And if this simple approach turns out to be insufficient, we
still have a backwards-compatible path forward: we can add a
separate "grep" attribute, and fall back to respecting
"diff" if it is unset.

There are a few things worth nothing about the
implementation.

One is that the attribute lookup happens outside of the
grep.[ch] interface (i.e., outside of grep_buffer). We could
do it at a lower level, which would be slightly more
convenient for callers. However, this interacts badly with
threading.  The attribute-lookup code performs best when
lookup order matches the filesystem order (so looking up
"a/b/c" is cheaper if we just looked up "a/b/d" than if we
just did "x/y/z").

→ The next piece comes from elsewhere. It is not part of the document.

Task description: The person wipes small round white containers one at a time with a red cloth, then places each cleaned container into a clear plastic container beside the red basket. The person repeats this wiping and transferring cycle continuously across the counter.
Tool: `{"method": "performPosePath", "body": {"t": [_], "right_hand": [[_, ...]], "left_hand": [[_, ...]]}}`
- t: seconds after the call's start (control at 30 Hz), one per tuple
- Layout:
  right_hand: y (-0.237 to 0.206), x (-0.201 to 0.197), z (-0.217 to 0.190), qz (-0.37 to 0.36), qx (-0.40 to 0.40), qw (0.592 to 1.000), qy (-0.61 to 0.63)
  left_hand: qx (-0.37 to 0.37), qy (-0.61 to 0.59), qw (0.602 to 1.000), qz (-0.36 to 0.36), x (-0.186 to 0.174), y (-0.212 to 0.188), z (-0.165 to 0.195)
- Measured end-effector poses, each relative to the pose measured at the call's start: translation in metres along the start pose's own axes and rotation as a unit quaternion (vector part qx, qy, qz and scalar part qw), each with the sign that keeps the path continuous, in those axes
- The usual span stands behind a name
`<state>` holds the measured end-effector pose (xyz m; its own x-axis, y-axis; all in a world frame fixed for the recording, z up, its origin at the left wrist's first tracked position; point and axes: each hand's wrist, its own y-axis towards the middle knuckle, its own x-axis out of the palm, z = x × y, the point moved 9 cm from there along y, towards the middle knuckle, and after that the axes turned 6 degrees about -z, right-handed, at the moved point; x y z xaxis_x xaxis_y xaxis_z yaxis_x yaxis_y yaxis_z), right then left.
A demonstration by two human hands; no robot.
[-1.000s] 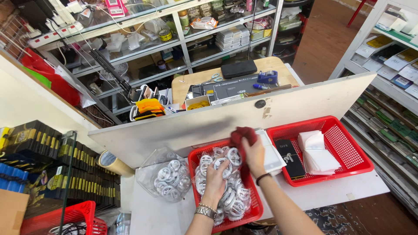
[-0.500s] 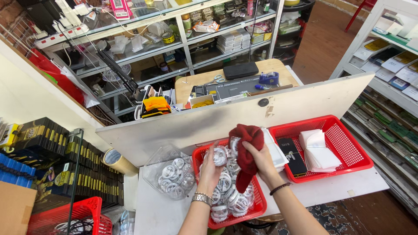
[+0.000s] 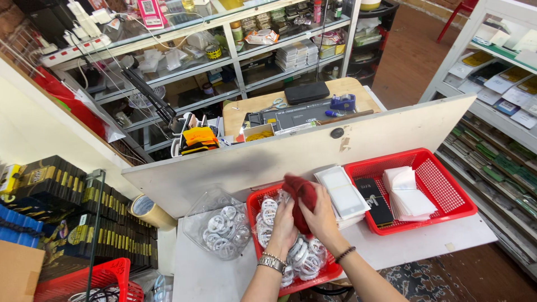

Because we issue many simultaneous
requests to grep_buffer, performing the attribute lookup at
that level will cause requests from unrelated paths to
interleave, and we lose the locality that makes the lookup
optimization work.

Instead, in the threaded case we check the attributes as
they are added to the work queue, meaning they are looked up
in the optimal order (in the single threaded case, this is a
non-issue, as we process the files serially in the optimal
order).

Here are a few numbers showing the difference. The first is
a best-of-five time for "git grep foo" on the linux-2.6 repo
before this patch (on a 4-core HT processor, using 8
threads):

  real    0m0.306s
  user    0m1.512s
  sys     0m0.412s

Now here's the time for the same operation with a trial
implementation looking up attributes in grep_buffer,
showing a 31% slowdown:

  real    0m0.401s
  user    0m1.760s
  sys     0m0.636s

And here's the same operation with this patch, with only an
11% slowdown:

  real    0m0.339s
  user    0m1.444s
  sys     0m0.584s

Note that while the percentages are big, the absolute
numbers are pretty small. In particular, this is a very
inexpensive grep to do. A more complex regex should have the
same absolute slowdown from the attribute lookup, but it
would be a much smaller percentage of the total processing
time.  So doing it this way is not a huge win, but it does
help on small greps.

The second issue worth noting is that while we do a full
attribute lookup, we pass along only the binary flag to
grep_buffer. When the "-p" flag is given to grep, we will
actually look up the same attributes to find funcname
patterns of matches. We could pass along the pointer to the
userdiff driver for reuse.

However, it's not worth doing this. It clutters the code, as
the driver has to be passed through a large number of helper
functions (and pollutes the grep_buffer interface with
userdiff code). And in my tests, it didn't actually improve
performance. Because we only have to look up the attribute
for a grep hit, in most cases we will only do the funcname
lookup for a small subset of files. The cost of the extra
lookups turns out to be negligible.

Signed-off-by: Jeff King <peff@peff.net>
---
 builtin/grep.c         |   26 ++++++++++++++++++++++----
 t/t7008-grep-binary.sh |   24 ++++++++++++++++++++++++
 2 files changed, 46 insertions(+), 4 deletions(-)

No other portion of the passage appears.